Türkiye'nin İslamcı ve Ulusalcı Pozisyonlarının Kısır Döngüsü Üzerine
Ulusalcı kesim çok da derine inme gereği duymadan, dogmatik bir tavırla islamın ilkelliğinden, aslında türklerin eskiden pagan olduğu ve paganlığın islamdan daha iyi olduğundan, islamın türkleri geri bıraktığından, dem vururken yanılmaktadır. Çünkü bir kere ortaya akıl konulmamaktadır, kendi pozisyonunun dogmatikleştiği itiraf edilmemektedir, ayrıca islamla paganlığın elma ile tornavidayı kıyaslamak kadar mantıksız olduğu gerçeği yoksayılmaktadır. Yani ulusalcı kesim islamı batıl köylü inancı seviyesine indirgemeye çalışmakla ne yapmak istemektedir? İslam üzerine kaç kitap yazılmıştır, islamın kurumsallığı hangi seviyededir, paganlık tarihin hangi noktasında nasıl bir kurumsallık görmüştür. İslamın “ilkel bir inanç” olduğu perspektifi islama haksızlık değil midir? Ve ulusalcı kesimin “biz de müslümanız ama…” ile başlayan itici ve yapmacık ve yapmacık olduğu için daha da itici yaklaşımını da kimse yememektedir.

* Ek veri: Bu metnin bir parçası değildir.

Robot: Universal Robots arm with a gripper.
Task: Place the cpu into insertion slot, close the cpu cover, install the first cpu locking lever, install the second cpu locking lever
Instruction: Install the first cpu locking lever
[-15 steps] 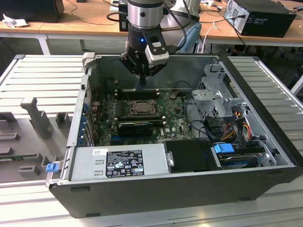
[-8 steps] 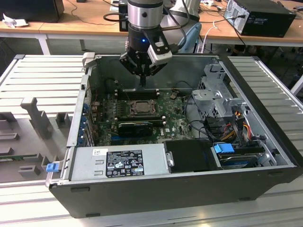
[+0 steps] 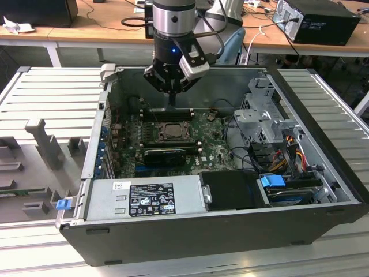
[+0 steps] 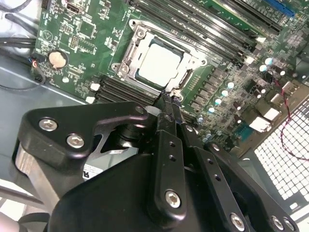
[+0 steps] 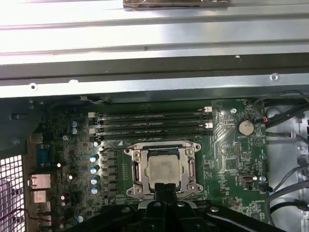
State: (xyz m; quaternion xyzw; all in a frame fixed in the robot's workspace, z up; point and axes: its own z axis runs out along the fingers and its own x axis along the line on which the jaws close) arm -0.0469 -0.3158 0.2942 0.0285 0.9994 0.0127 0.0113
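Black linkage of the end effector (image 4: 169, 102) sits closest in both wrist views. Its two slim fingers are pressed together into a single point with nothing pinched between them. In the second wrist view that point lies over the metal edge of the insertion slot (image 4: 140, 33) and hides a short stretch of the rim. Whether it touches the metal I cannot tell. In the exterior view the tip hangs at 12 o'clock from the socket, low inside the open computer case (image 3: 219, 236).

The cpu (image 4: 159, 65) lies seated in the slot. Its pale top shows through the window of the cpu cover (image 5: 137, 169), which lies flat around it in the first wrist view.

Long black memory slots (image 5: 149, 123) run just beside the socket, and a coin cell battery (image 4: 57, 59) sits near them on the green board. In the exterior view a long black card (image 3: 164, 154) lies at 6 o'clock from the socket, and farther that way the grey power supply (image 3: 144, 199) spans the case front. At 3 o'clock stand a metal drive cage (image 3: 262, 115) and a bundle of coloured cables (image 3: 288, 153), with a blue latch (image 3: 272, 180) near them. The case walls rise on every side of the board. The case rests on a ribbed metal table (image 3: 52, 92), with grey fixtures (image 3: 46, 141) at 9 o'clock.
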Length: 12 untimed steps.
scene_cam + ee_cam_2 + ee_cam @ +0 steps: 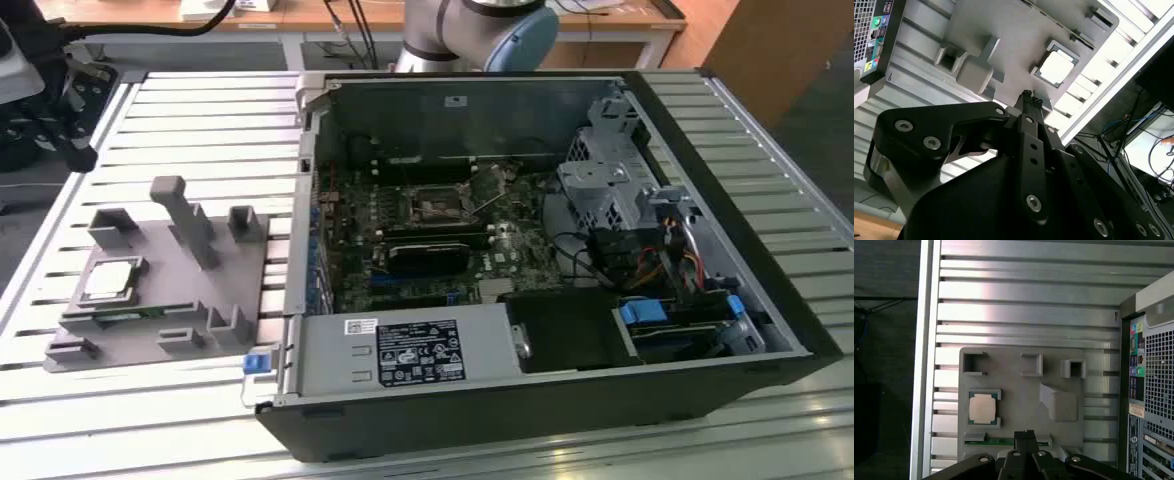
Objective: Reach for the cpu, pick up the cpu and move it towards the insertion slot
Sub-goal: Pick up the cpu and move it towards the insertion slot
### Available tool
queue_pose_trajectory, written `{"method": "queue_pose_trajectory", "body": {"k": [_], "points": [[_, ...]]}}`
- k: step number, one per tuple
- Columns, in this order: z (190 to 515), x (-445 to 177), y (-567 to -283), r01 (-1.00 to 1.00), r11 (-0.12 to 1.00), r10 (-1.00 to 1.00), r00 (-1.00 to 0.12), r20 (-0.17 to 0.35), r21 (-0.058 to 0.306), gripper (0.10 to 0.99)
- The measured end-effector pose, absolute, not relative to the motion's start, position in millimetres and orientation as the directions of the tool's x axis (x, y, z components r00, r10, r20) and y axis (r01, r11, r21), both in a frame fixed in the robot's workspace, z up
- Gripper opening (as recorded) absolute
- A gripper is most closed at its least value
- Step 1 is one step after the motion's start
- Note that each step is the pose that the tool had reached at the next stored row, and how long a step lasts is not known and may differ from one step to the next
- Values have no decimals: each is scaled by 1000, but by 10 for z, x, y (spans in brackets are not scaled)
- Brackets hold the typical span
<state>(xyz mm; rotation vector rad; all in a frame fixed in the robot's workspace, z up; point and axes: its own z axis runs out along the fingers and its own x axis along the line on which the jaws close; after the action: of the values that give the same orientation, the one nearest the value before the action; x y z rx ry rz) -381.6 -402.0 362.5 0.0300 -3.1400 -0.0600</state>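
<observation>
— So, the jaws?
— Pressed together, gripping nothing. The gripper (1025, 433) hangs over the tray (1014, 390) edge.
— And the cpu (982, 407)?
— Flat in its tray recess, apart from the fingertips.

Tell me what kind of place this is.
Probably a robotics lab or workshop bench for computer assembly: an open computer case lies on a slatted metal table, a grey holder beside it carries the cpu, and a robot arm stands behind.
</observation>
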Motion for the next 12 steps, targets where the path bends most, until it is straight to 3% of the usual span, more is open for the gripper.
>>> {"method": "queue_pose_trajectory", "body": {"k": [12], "points": [[3626, -3875, -4020, -19, 999, -19, -1000, 1, 38, 106]]}}
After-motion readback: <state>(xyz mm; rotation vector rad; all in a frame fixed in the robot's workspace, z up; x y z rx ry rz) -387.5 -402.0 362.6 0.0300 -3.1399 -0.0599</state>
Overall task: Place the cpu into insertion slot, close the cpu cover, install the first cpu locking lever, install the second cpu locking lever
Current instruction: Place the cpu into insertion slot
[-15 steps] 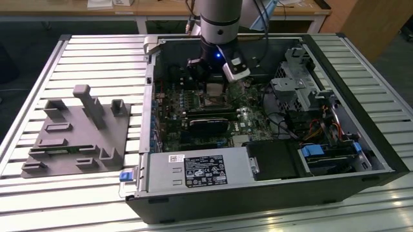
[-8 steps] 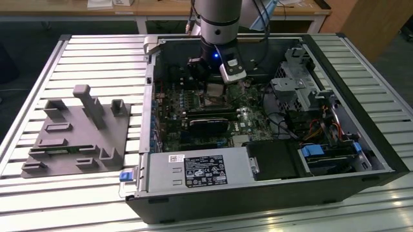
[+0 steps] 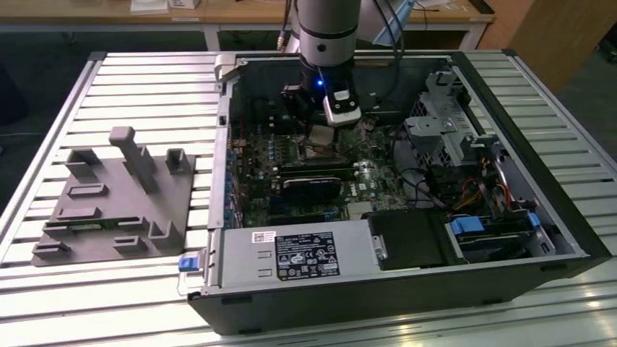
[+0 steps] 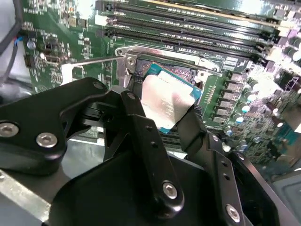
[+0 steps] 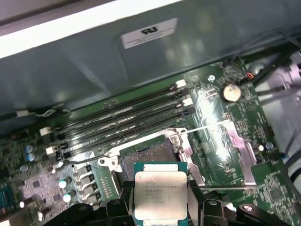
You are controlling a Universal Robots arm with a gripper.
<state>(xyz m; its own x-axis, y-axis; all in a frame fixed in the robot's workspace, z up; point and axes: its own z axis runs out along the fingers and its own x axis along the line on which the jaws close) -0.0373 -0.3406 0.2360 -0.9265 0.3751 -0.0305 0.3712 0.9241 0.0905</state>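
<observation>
My gripper is shut on the cpu, a pale silver square chip pinched by its two edges between the black fingers. The chip hangs level just above and beside the insertion slot, a dark square socket with a silvery rim on the green board. In the second wrist view the cpu covers part of the insertion slot. The cpu cover lies swung open next to the socket, and thin wire levers stick out. In the exterior view the gripper is down inside the computer case.
Long black memory slots run close behind the socket, below the case wall. A coin battery sits beyond the cover. A drive cage and power supply crowd the case; a grey fixture stands on the slatted table.
</observation>
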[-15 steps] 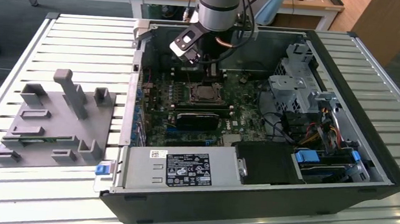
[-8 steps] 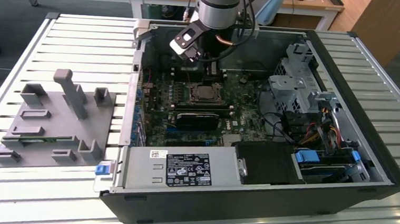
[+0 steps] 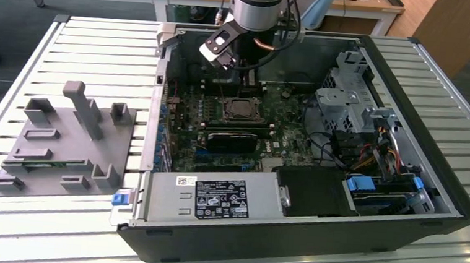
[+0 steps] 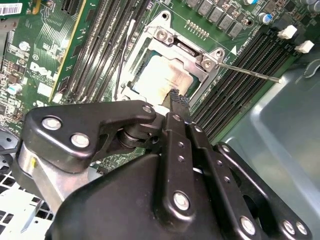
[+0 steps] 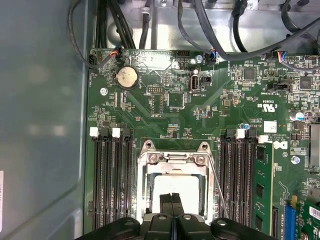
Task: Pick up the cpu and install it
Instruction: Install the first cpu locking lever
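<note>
Jaws were found pressed flat together, with no gap between them and nothing gripped, the gripper (image 5: 172, 202) being poised tip-down directly over the cpu (image 5: 191, 189). Whether the tips were resting on the chip's metal top or were held just clear of it could not be told. Fingers closed in this way were judged better suited to pressing than to grasping. The cpu was seen lying flat and square inside the socket frame (image 5: 173, 159), its pale top exposed through the frame's opening. From this it was judged to be already seated, with the frame set to bear on its edges. A thin retention lever (image 4: 250, 73) was seen running out from a corner of the frame across the neighbouring memory slots (image 5: 112, 180); whether it was latched could not be told. Farther out, the motherboard (image 5: 165, 100) was carried in the open case (image 3: 434, 120), which was laid on its side so that the board faced upward and could be reached from above. The arm (image 3: 258, 6) was accordingly lowered almost straight down into the case, wrist turned toward the board. Well apart, at the exterior view's left, a grey fixture (image 3: 60, 150) was stood on the slatted table (image 3: 100, 41).
</note>
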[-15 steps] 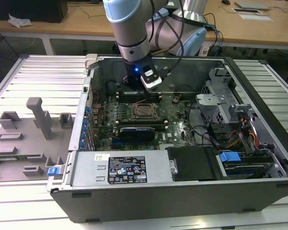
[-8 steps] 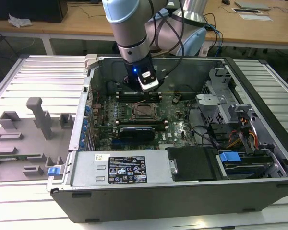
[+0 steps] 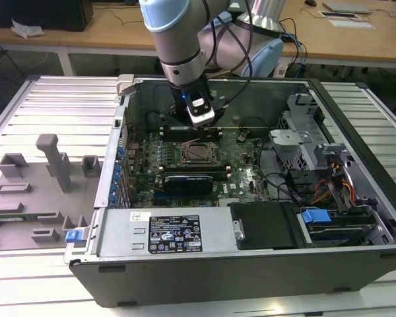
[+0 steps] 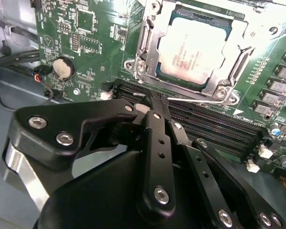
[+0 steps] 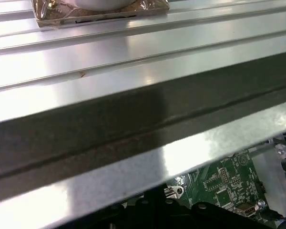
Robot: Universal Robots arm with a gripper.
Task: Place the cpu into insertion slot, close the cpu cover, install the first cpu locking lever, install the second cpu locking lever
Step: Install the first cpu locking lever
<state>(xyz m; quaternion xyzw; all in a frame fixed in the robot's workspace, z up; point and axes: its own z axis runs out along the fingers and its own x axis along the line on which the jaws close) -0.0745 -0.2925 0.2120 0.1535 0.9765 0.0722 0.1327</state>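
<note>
In the second wrist view the cpu [image 4: 193,47], with its dull silver top, lies flat in the insertion slot [image 4: 231,93] on the green motherboard. The cpu cover [image 4: 150,40] is down around it as a silver frame. A thin wire locking lever [image 4: 200,100] runs along the socket's edge closest to the gripper. My gripper [image 4: 152,101] has its black fingers together, tips right at that lever's end. I cannot tell whether they pinch it. In the exterior view the gripper [image 3: 199,124] hangs inside the open computer case just behind the insertion slot [image 3: 198,154].
Long black memory slots [image 4: 214,126] lie between the gripper and the socket. A coin battery [image 4: 63,68] and cables sit beside them. The case wall [image 5: 133,129] is close to the wrist. A power supply [image 3: 178,231] and a drive cage [image 3: 303,132] crowd the case. A grey fixture [image 3: 53,162] stands outside.
</note>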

İslamcı tarafta ise tanım gereği dogmatik olduğu için bir bağlamda aynı sertlikte eleştiremeyeceğimiz bir yön var gibidir. Ama islamın da 4 halife dönemi sonrası yüzlerce yıl “acaba kuran ne demek istiyor” diye tartıştığını düşünürsek, sünni kelamcıların bu tartışmayı bir noktada “kazandığını” da söylersek, aslında tüm bu dogmaların da pekala ulusalcı kesimin dogmatikliği kadar sert bir şekilde eleştirebiliriz. Artık bilimin doğayı, evrimi, neden sonuç ilişkilerini reddedilemeyecek şekilde gördüğümüz bir noktada; sanatın, müziğin, sinemanın herkesi dinden katbekat etkiler durumda olduğu bu yüzyılda “bunlar boştur” tavrının islama nasıl zarar verdiğini islamcıların kendi içlerinden görerek, buna da sert bir tavır koymalarının vakti çoktan gelmiştir.
Özetle iki taraf da dogmalarla ezber sloganlar atarak paylaşılmış pastayı oynatmayalım tembelliğini bırakmalı ve oyunu gerçekten oynamalıdır. Yoksa iphone’a netflix’e para yetiştirmekten oynayacak bir oyun da kalmayacaktır. Tabi bu da bir seçenektir.